◆ **Activity**
Print each record that follows exactly, leaving the pictures behind.

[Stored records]
◇ ◇ ◇ ◇ ◇
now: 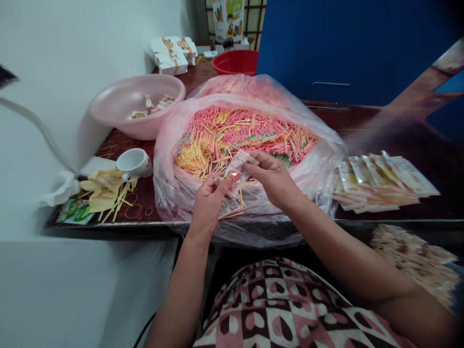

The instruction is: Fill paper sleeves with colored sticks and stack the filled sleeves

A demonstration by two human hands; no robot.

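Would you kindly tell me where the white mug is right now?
In the head view, the white mug is on the table at left, just left of the plastic bag of coloured sticks and in front of the pink basin.

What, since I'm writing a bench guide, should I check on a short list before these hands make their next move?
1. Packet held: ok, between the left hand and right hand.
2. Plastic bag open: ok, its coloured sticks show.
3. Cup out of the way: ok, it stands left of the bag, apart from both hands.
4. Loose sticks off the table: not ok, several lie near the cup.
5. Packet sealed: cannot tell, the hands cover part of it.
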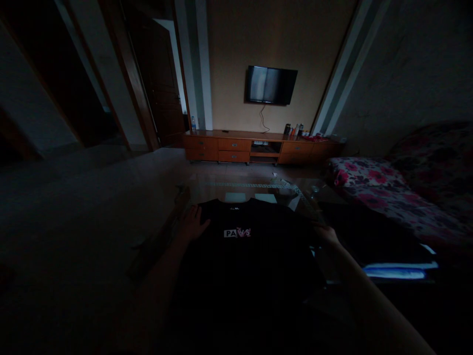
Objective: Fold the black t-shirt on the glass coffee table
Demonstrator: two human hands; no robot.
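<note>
Your left hand lay spread on the black shirt; well apart, your right hand was at its right side, gripping or not I couldn't tell.

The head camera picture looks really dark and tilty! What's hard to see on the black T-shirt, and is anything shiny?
Head view: dim light swallows the folds and bottom edge of the black T-shirt, though its chest print shows; head view: the wall-mounted TV has a pale reflection; head view: the door frame leans, perhaps from a wide lens.
</note>
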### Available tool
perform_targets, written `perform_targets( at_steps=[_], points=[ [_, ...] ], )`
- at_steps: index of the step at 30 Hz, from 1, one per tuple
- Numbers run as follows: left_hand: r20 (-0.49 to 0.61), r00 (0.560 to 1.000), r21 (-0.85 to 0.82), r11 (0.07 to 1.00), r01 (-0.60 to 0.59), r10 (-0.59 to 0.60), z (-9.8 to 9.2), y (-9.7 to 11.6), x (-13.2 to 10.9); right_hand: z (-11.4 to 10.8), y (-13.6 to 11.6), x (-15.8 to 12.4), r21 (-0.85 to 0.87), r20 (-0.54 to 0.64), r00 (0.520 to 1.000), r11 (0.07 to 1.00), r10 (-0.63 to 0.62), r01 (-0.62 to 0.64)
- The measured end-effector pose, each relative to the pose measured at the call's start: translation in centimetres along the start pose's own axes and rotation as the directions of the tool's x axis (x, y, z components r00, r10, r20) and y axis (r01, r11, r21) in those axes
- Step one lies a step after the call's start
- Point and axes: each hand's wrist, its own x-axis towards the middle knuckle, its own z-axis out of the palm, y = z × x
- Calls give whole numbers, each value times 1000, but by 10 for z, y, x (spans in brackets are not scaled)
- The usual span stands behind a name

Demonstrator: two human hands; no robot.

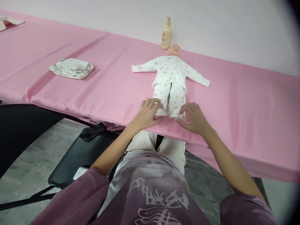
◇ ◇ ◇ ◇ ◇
◆ **Answer section**
now: 

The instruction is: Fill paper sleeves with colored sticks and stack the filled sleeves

A demonstration by two human hands; no robot.

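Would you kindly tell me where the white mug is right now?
In the head view, the white mug is on the table at left, just left of the plastic bag of coloured sticks and in front of the pink basin.

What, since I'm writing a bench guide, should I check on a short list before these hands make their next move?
1. Packet held: ok, between the left hand and right hand.
2. Plastic bag open: ok, its coloured sticks show.
3. Cup out of the way: ok, it stands left of the bag, apart from both hands.
4. Loose sticks off the table: not ok, several lie near the cup.
5. Packet sealed: cannot tell, the hands cover part of it.
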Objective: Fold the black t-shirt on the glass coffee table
Demonstrator: two human hands; no robot.
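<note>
Your left hand lay spread on the black shirt; well apart, your right hand was at its right side, gripping or not I couldn't tell.

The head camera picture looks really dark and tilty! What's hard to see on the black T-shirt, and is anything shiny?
Head view: dim light swallows the folds and bottom edge of the black T-shirt, though its chest print shows; head view: the wall-mounted TV has a pale reflection; head view: the door frame leans, perhaps from a wide lens.
</note>
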### Available tool
perform_targets, written `perform_targets( at_steps=[_], points=[ [_, ...] ], )`
- at_steps: index of the step at 30 Hz, from 1, one per tuple
- Numbers run as follows: left_hand: r20 (-0.49 to 0.61), r00 (0.560 to 1.000), r21 (-0.85 to 0.82), r11 (0.07 to 1.00), r01 (-0.60 to 0.59), r10 (-0.59 to 0.60), z (-9.8 to 9.2), y (-9.7 to 11.6), x (-13.2 to 10.9); right_hand: z (-11.4 to 10.8), y (-13.6 to 11.6), x (-15.8 to 12.4), r21 (-0.85 to 0.87), r20 (-0.54 to 0.64), r00 (0.520 to 1.000), r11 (0.07 to 1.00), r10 (-0.63 to 0.62), r01 (-0.62 to 0.64)
- The measured end-effector pose, each relative to the pose measured at the call's start: translation in centimetres along the start pose's own axes and rotation as the directions of the tool's x axis (x, y, z components r00, r10, r20) and y axis (r01, r11, r21) in those axes
- Step one lies a step after the call's start
- Point and axes: each hand's wrist, its own x-axis towards the middle knuckle, its own z-axis out of the palm, y = z × x
- Calls give whole numbers, each value times 1000, but by 10 for z, y, x (spans in brackets are not scaled)
- The usual span stands behind a name

Demonstrator: two human hands; no robot.

With that, the output is complete.